When receiving IPv4 packets from IPv4 applications, translator
converts IPv4 packet headers into IPv6 packet headers, then, if
required, fragments the IPv6 packets (because header length of IPv6
is typically 20 bytes larger than that of IPv4), and sends them to
IPv6 networks. When receiving IPv6 packets from the IPv6 networks,
translator works symmetrically to the previous case, except that
there is no need to fragment the packets.

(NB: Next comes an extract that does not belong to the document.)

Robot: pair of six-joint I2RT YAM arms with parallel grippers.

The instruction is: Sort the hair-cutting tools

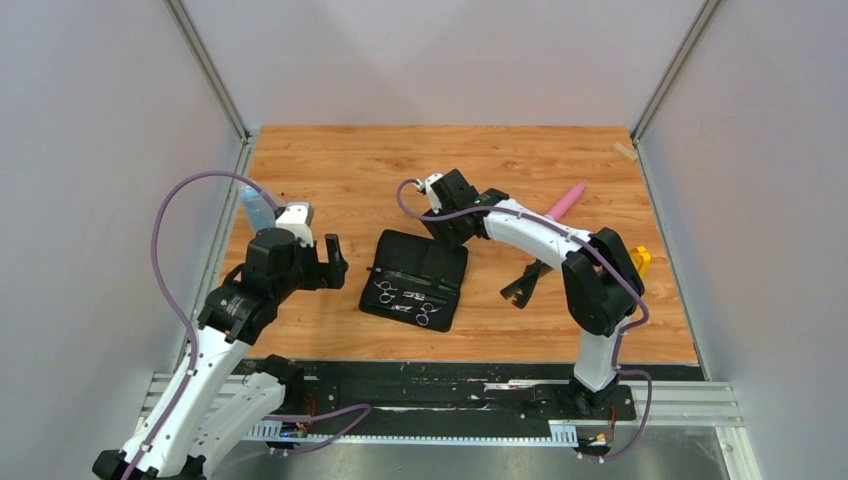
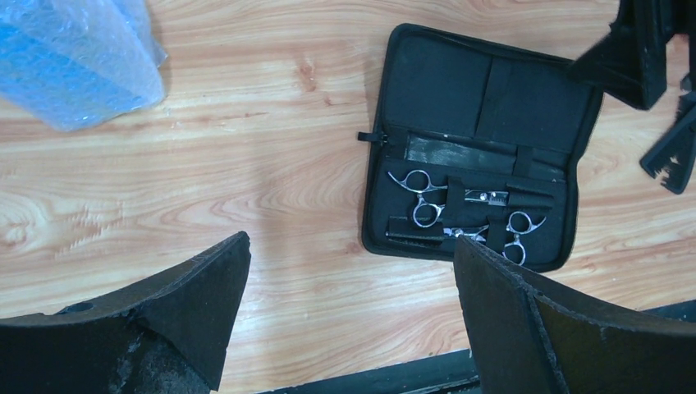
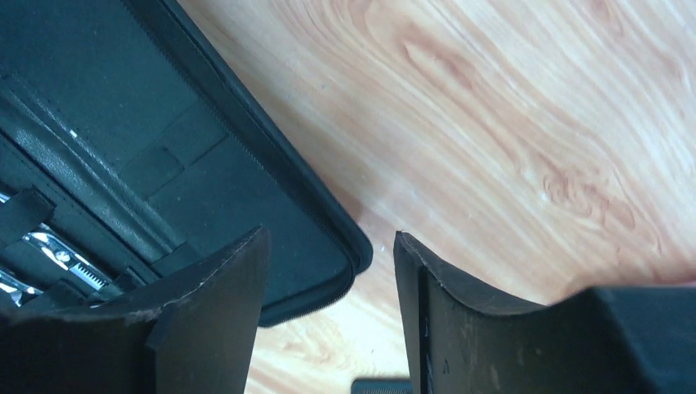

2.3. Extension Name Resolver
Extension Name Resolver returns a proper answer in response to the
IPv4 or IPv6 application's request.
In the case of socket API implementation option, when an IPv4
application in an IPv6 only network tries to do forward lookup to
resolve names via the resolver library (e.g. gethostbyname()), BIH
intercept the function call and instead calls the IPv6 equivalent
functions (e.g. getnameinfo()) that will resolve both A and AAAA
records.
If only AAAA record is available for the name queried, ENR requests
the address mapper to assign an IPv4 address corresponding to the
IPv6 address, creates an A record for the assigned IPv4 address, and
returns the A record to the IPv4 application.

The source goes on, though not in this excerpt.